Figure 2.

ZNF384 preferential binding to rs201494641-T repressing ITGA9. (A) ITGA9 expression in HEL cells subjected to CRISPR/Cas9 editing with a non-targeting single-guide RNA (sgRNA) pair control (Ctrl, 60-bp cut, 11 biological replicates), or an sgRNA pair designed to delete the region harboring the 4 putative causal variants at 3p22 (CRISPR, 486-bp cut) (Online Supplementary Table S2); one-sided t test, ***P≤0.001. (B) Luciferase activities of the 4 candidate causal variants in HEL cells (4 biological replicates).
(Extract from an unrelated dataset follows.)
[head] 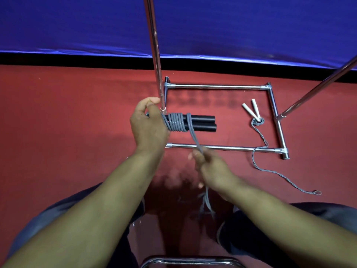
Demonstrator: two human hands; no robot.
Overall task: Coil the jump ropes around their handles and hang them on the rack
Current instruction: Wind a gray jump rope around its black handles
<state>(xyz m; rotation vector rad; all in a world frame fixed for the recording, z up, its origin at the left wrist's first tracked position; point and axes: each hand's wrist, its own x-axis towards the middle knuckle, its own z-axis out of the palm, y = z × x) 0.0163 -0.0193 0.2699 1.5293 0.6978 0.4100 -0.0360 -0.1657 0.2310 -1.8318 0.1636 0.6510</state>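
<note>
My left hand (148,124) grips one end of two black jump-rope handles (202,123) held side by side and pointing right. Several turns of grey rope (176,122) are wound around them next to my fingers. From the coil a taut strand runs down to my right hand (210,166), which pinches it; the loose rest hangs blurred below my wrist. A second jump rope with white handles (251,109) lies on the red floor inside the rack's base, its grey cord (270,167) trailing out to the right. The chrome rack (216,86) stands just behind my hands.
Two chrome uprights rise from the rack base, one (154,55) right behind my left hand and one (318,88) slanting at the right. A blue mat (231,26) lines the back. A chrome chair rail (189,261) shows at the bottom edge between my knees.
</note>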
Data normalized to empty vector control; one-sided t test, ***P≤0.001, *P≤0.05, NS: not significant. (C) Upper panel: chromatin accessibility (ATAC-sequencing signal intensity) across different blood cell types (colors as in Figure 1B) in the approximately 1,300-bp wide region in ITGA9 intron 3; lower panel: DNAse I footprint in primary CD34⁺ cells and chromatin immunoprecipitation sequencing (CHIP-seq) signals in K562 cells from ReMap in the rs201494641-harboring region. (D) ZNF384 gain of binding to rs201494641-T from the Fabian-variant database. (E) JASPAR detailed Transcription Factor Flexible Model TFFM0157.1 showing the ZNF384 consensus motif. (F) ZNF384 and ITGA9 expression in HEL cells transfected with Ctrl or ZNF384 small interfering RNA (siRNA) (4 biological replicates); one-sided t test, ***P≤0.001, *P≤0.05. (G) ENCODE DNAse I consensus footprint data for the ZNF384 motif in primary CD34⁺ cells, showing mean cleavage ratios in a 200-bp window centered on the core poly-T motif (dotted lines), for 2 different repeat lengths. In both cases the DNA binding footprint (solid lines) extends beyond the core poly-T stretch, suggesting that ZNF384 directly binds flanking sequences on either side of the repeat sequence. a.u.: arbitrary units; mRNA: messenger RNA; HSC: hematopoietic stem cells.